Procès de Nelson Philipps, 20 janvier 1934
Devant le juge Greenshields.
Premier témoin appelé, Jérémie Bond, pêcheur de 55 ans. Il est interrogé par Me Valmore Bienvenue, de la Couronne.
- Monsieur Bond, vous dites que vous restez à Gaspé, vous?
- Oui.
- À quelle distance restez-vous de la pointe Penouille?
- De la pointe Penouille à aller au magasin, dans le milieu de la pointe.
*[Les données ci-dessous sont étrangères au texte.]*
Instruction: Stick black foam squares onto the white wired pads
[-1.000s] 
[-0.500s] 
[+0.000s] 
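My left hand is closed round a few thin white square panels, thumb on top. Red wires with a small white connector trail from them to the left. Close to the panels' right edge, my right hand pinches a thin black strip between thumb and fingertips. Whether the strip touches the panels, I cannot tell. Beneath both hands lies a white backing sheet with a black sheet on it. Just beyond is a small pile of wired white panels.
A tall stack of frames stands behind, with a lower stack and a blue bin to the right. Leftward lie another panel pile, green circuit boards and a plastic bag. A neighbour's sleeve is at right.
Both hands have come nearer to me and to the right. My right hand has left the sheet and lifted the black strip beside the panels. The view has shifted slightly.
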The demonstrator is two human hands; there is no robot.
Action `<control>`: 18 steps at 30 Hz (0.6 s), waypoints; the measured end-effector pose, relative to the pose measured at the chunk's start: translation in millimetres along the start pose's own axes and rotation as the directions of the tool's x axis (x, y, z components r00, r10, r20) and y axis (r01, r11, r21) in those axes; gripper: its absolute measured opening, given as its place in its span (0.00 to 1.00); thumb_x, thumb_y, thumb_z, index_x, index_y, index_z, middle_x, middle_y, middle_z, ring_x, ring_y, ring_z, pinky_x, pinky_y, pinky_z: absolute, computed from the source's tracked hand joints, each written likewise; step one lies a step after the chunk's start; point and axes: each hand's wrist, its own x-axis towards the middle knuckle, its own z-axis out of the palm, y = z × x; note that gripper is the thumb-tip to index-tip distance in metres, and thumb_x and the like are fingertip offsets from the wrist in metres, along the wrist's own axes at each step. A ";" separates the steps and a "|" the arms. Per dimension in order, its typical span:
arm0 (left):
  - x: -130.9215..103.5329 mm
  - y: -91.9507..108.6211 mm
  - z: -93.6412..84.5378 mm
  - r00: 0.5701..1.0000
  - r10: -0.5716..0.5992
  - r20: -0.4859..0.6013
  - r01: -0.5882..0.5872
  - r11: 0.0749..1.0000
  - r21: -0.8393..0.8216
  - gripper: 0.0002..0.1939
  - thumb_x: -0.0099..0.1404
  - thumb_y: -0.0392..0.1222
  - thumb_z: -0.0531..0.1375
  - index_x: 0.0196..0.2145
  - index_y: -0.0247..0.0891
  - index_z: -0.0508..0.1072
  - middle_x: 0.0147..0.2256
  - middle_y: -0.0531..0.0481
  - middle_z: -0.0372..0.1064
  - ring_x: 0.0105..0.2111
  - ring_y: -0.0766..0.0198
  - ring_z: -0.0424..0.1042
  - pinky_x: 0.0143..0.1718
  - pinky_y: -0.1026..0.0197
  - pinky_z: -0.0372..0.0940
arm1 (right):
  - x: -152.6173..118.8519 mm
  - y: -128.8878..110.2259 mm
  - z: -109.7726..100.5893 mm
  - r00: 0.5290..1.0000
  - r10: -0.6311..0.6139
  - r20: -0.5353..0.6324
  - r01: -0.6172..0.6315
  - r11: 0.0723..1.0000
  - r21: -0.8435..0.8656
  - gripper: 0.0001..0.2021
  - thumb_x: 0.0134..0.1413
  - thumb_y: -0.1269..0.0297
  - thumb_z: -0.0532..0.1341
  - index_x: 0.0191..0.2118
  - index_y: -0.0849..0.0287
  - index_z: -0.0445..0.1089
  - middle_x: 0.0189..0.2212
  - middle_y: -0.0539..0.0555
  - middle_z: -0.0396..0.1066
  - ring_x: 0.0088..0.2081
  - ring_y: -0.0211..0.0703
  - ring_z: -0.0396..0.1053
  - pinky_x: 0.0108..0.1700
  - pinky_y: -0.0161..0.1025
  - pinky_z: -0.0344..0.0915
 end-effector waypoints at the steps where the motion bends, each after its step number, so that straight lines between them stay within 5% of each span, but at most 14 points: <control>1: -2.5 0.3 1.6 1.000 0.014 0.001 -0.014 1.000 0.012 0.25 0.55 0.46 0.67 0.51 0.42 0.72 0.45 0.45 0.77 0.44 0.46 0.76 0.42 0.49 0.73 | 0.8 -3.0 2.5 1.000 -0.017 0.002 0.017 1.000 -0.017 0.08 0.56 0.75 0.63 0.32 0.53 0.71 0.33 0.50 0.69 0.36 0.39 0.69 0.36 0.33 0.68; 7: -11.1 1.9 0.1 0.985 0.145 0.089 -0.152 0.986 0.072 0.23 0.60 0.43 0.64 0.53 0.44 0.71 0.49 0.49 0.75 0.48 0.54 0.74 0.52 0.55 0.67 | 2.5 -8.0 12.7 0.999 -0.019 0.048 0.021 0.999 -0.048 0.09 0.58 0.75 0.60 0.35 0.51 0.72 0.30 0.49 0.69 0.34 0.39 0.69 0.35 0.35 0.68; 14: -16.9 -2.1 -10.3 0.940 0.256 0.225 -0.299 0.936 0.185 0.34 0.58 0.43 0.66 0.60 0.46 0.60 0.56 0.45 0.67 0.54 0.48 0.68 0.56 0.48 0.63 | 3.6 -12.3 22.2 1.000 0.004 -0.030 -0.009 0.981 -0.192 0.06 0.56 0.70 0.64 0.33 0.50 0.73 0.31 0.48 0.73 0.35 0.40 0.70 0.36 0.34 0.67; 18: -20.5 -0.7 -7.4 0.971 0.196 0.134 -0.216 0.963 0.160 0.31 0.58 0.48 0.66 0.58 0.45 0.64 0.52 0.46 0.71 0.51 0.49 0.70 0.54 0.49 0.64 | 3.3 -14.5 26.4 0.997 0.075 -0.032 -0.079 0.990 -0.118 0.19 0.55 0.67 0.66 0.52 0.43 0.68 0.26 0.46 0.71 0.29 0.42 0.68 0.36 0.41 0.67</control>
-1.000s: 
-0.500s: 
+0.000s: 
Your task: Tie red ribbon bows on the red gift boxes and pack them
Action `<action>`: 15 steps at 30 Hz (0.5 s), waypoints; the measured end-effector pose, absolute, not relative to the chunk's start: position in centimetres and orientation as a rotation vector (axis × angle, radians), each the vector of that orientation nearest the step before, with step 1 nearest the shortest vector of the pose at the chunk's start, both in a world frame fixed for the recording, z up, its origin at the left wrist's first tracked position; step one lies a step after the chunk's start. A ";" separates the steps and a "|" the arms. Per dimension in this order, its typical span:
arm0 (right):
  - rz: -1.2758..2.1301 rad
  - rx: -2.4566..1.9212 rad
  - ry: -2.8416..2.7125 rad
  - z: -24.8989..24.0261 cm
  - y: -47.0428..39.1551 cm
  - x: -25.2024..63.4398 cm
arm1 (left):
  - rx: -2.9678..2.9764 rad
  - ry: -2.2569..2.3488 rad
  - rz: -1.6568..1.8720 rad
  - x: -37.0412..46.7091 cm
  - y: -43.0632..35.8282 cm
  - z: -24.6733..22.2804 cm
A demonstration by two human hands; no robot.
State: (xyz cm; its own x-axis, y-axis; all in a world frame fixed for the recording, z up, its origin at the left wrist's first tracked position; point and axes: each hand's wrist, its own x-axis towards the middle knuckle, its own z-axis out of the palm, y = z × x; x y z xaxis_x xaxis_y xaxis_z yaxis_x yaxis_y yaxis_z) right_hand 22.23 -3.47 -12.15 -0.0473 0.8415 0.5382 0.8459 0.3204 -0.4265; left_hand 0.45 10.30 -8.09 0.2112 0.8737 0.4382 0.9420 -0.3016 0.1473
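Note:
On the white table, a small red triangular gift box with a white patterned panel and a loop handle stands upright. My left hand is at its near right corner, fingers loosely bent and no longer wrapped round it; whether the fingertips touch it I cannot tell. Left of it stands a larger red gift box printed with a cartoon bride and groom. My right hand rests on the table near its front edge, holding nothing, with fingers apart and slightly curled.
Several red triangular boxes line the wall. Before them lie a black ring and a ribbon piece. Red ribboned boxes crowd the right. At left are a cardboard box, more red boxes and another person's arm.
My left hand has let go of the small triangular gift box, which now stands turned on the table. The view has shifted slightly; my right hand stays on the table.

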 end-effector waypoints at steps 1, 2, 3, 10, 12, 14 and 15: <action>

- Maintenant, Monsieur Bond, voulez-vous dire si vers le 28 octobre vous avez trouvé quelque chose dans la baie, à Penouille?
- Oui.
- Racontez donc qu’est-ce que c’est que vous faisiez à ce moment-là, quand vous avez fait la découverte?
- Je partais pour pêcher, le matin. Vu que la mer montait, j’ai [a]bandonné. J’ai dit à mon petit garçon : « On n’ira pas à la pêche. On n’ira pas prendre de poisson. Nous reviendrons prendre du poisson en montant. » Ce matin-là, elle était trop montée.
- À quelle heure êtes-vous parti, ce matin-là, pour aller à la pêche?
- À 6h00, monsieur.
- Est-ce qu’il y avait eu une tempête, dites-vous, avant ça?
- Oui.
- Combien de temps avant la tempête avait-elle commencé?
- Une journée avant.
- Alors, à 6h00, qu’est-ce que vous avez fait?
- On a marché comme deux cents pieds, je crois bien, à peu près. Je mets ça à peu près, et j’ai vu le cadavre dans l’eau, dans trois pieds d’eau.
- Vous dites que vous avez vu un corps dans trois pieds d’eau?
- Oui.
- Est-ce qu’il sortait, le corps, ou s’il était au fond?